__What to do__
Going through the lines below, tally those that include "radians", and give only the number.

(Dataset entries)
================
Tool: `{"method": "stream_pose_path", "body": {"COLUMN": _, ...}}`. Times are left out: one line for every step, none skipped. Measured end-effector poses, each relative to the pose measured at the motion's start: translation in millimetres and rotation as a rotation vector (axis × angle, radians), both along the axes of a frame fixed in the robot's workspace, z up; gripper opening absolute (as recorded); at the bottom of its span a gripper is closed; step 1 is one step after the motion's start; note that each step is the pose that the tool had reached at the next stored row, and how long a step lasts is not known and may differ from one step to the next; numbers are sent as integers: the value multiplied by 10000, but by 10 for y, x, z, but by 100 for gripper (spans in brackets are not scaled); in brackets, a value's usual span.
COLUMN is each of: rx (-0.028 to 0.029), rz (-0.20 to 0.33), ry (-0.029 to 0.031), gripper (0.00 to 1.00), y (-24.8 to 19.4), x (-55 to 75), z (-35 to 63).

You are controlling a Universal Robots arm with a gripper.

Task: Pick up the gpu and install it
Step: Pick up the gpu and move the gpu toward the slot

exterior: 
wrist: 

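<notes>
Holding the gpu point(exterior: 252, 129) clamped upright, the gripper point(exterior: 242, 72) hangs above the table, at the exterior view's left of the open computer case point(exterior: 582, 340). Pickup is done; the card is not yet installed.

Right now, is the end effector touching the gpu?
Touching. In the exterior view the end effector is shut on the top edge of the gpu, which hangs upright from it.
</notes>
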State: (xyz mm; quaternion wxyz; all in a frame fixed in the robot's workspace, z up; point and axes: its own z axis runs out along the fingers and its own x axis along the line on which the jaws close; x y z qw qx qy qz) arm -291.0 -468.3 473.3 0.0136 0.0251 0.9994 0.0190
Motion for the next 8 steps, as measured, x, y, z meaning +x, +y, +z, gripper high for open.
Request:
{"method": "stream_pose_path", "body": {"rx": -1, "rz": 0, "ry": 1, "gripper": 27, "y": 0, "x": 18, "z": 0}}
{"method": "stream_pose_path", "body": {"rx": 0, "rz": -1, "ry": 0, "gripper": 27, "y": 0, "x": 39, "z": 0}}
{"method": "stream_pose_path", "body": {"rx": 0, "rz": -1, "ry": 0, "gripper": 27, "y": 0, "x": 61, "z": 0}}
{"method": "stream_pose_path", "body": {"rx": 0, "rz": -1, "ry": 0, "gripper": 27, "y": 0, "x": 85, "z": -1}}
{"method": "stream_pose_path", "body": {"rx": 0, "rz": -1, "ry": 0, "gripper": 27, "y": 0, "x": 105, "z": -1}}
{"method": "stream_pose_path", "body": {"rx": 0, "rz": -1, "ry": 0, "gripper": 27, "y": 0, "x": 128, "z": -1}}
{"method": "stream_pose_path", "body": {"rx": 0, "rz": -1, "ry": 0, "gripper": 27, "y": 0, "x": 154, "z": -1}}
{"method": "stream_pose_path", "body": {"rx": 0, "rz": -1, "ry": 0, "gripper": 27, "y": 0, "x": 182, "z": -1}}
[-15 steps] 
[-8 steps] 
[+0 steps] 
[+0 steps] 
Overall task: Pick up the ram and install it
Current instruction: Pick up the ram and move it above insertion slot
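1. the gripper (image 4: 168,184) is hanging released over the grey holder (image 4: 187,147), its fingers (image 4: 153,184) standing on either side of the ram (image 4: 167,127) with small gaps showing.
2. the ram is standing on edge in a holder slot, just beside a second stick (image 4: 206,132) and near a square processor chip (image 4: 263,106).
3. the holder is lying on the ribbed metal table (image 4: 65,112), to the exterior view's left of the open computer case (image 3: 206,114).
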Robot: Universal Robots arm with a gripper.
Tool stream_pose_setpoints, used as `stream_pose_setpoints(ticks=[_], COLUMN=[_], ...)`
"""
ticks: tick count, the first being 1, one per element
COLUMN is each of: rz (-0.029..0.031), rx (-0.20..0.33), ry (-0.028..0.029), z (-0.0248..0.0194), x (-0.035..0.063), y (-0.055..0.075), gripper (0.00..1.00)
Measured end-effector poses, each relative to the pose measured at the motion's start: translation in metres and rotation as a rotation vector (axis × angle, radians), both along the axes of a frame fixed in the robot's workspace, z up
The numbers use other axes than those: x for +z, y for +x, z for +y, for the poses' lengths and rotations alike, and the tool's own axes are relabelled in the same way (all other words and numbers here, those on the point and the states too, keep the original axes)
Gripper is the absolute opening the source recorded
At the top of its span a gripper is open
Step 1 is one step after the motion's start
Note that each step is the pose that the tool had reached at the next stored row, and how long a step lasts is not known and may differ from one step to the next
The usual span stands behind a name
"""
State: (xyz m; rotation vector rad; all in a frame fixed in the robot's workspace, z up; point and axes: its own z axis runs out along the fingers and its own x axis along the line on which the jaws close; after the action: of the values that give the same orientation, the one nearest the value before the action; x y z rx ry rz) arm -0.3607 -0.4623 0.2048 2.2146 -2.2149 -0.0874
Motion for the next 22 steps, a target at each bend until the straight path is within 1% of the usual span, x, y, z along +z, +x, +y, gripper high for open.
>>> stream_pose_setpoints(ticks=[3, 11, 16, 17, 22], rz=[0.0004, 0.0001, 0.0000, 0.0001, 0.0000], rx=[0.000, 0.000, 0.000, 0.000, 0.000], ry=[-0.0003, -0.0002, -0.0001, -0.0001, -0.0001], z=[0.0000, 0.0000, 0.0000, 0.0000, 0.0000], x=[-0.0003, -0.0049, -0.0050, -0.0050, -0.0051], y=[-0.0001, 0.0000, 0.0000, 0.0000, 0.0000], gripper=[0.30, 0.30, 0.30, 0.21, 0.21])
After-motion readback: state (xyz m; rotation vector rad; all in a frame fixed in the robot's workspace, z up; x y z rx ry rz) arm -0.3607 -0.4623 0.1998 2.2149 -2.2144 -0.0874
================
__Written solution__
2